## [Your task]
Without changing anything, set down every line shown below.

## [Raw data]
+ + + + + + +
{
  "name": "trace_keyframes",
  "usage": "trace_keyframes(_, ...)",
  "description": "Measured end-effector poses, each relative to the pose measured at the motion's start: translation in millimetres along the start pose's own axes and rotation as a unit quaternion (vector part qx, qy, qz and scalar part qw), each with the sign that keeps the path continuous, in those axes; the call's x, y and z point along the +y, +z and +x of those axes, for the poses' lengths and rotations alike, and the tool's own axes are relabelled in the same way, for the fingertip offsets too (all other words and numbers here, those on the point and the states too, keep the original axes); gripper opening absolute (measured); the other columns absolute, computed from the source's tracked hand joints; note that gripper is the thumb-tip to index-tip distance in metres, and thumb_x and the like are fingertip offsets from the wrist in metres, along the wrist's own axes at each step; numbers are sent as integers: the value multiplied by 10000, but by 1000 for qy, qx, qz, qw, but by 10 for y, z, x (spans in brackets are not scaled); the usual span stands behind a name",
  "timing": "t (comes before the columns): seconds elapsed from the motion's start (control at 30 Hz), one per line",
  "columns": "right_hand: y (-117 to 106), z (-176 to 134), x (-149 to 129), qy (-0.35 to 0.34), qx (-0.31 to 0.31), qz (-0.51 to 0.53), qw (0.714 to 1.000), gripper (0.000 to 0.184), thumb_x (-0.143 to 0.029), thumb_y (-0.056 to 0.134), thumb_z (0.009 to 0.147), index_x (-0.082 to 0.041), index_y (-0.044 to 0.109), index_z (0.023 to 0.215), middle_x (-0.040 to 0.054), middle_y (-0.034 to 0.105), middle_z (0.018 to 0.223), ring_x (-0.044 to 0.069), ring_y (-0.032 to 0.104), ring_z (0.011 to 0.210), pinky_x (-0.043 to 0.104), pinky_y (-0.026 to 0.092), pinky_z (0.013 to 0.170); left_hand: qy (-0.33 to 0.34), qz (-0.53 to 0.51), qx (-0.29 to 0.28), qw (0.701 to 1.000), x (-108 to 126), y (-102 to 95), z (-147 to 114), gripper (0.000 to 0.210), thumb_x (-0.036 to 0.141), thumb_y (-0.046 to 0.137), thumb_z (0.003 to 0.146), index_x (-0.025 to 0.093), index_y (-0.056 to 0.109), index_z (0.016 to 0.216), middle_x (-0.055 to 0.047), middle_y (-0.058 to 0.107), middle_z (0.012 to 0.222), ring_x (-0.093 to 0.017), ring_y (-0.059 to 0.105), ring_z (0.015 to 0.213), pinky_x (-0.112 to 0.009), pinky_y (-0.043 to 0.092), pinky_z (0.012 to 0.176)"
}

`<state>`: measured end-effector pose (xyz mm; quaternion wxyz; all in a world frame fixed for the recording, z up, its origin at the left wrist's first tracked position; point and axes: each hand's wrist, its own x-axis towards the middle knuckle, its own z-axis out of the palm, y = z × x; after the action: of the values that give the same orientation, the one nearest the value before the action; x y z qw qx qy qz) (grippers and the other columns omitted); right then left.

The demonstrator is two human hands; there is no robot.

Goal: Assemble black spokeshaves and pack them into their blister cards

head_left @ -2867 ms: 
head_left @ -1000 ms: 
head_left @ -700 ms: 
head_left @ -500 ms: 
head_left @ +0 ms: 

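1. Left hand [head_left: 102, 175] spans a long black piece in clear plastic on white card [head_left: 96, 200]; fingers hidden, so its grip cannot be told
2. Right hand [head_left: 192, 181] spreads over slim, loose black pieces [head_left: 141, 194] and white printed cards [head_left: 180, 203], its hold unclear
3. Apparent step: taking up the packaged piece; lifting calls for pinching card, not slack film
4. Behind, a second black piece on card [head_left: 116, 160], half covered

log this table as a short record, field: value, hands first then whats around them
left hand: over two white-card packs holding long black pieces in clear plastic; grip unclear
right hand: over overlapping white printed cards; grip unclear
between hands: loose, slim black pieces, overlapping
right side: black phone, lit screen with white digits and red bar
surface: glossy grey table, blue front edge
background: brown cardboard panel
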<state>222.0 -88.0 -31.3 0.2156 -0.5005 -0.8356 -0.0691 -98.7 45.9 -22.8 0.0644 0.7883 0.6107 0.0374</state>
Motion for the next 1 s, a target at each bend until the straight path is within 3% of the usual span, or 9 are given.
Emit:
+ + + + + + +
## [Worked solution]
{
  "name": "trace_keyframes",
  "usage": "trace_keyframes(_, ...)",
  "description": "Measured end-effector poses, each relative to the pose measured at the motion's start: translation in millimetres along the start pose's own axes and rotation as a unit quaternion (vector part qx, qy, qz and scalar part qw), each with the sign that keeps the path continuous, in those axes; the call's x, y and z point along the +y, +z and +x of those axes, for the poses' lengths and rotations alike, and the tool's own axes are relabelled in the same way, for the fingertip offsets too (all other words and numbers here, those on the point and the states too, keep the original axes); gripper opening absolute (measured); the other columns absolute, computed from the source's tracked hand joints; note that gripper is the thumb-tip to index-tip distance in metres, and thumb_x and the like are fingertip offsets from the wrist in metres, along the wrist's own axes at each step; numbers are sent as integers: the value multiplied by 10000, but by 1000 for qy, qx, qz, qw, but by 10 for y, z, x (spans in brackets are not scaled); the usual span stands behind a name",
  "timing": "t (comes before the columns): seconds elapsed from the motion's start (control at 30 Hz), one per line",
  "columns": "right_hand: y (-117 to 106), z (-176 to 134), x (-149 to 129), qy (-0.35 to 0.34), qx (-0.31 to 0.31), qz (-0.51 to 0.53), qw (0.714 to 1.000), gripper (0.000 to 0.184), thumb_x (-0.143 to 0.029), thumb_y (-0.056 to 0.134), thumb_z (0.009 to 0.147), index_x (-0.082 to 0.041), index_y (-0.044 to 0.109), index_z (0.023 to 0.215), middle_x (-0.040 to 0.054), middle_y (-0.034 to 0.105), middle_z (0.018 to 0.223), ring_x (-0.044 to 0.069), ring_y (-0.032 to 0.104), ring_z (0.011 to 0.210), pinky_x (-0.043 to 0.104), pinky_y (-0.026 to 0.092), pinky_z (0.013 to 0.170); left_hand: qy (-0.33 to 0.34), qz (-0.53 to 0.51), qx (-0.29 to 0.28), qw (0.701 to 1.000), x (-108 to 126), y (-102 to 95), z (-147 to 114), gripper (0.000 to 0.210), thumb_x (-0.036 to 0.141), thumb_y (-0.046 to 0.137), thumb_z (0.003 to 0.146), index_x (-0.025 to 0.093), index_y (-0.056 to 0.109), index_z (0.016 to 0.216), middle_x (-0.055 to 0.047), middle_y (-0.058 to 0.107), middle_z (0.012 to 0.222), ring_x (-0.093 to 0.017), ring_y (-0.059 to 0.105), ring_z (0.015 to 0.213), pinky_x (-0.112 to 0.009), pinky_y (-0.043 to 0.092), pinky_z (0.012 to 0.176)"
}

`<state>`: measured end-effector pose (xyz mm; quaternion wxyz; all in a world frame fixed for the recording, z up, its origin at the left wrist's first tracked position; point and axes: each hand's wrist, its own x-axis towards the middle knuckle, its own z-axis out of the palm, y = z × x; after the action: of the values that give the same orientation, the one nearest the value before the action; x y z qw qx qy qz) (grippers and the other columns omitted); right then left.

The demonstrator is two human hands; there is no robot.

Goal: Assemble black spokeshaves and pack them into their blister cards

head_left @ -2867 ms: 
head_left @ -1000 ms: 
head_left @ -700 ms: 
head_left @ -500 ms: 
head_left @ +0 ms: 

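1. Left hand [head_left: 102, 175] spans a long black piece in clear plastic on white card [head_left: 96, 200]; fingers hidden, so its grip cannot be told
2. Right hand [head_left: 192, 181] spreads over slim, loose black pieces [head_left: 141, 194] and white printed cards [head_left: 180, 203], its hold unclear
3. Apparent step: taking up the packaged piece; lifting calls for pinching card, not slack film
4. Behind, a second black piece on card [head_left: 116, 160], half covered

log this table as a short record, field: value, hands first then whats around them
left hand: over two white-card packs holding long black pieces in clear plastic; grip unclear
right hand: over overlapping white printed cards; grip unclear
between hands: loose, slim black pieces, overlapping
right side: black phone, lit screen with white digits and red bar
surface: glossy grey table, blue front edge
background: brown cardboard panel
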<state>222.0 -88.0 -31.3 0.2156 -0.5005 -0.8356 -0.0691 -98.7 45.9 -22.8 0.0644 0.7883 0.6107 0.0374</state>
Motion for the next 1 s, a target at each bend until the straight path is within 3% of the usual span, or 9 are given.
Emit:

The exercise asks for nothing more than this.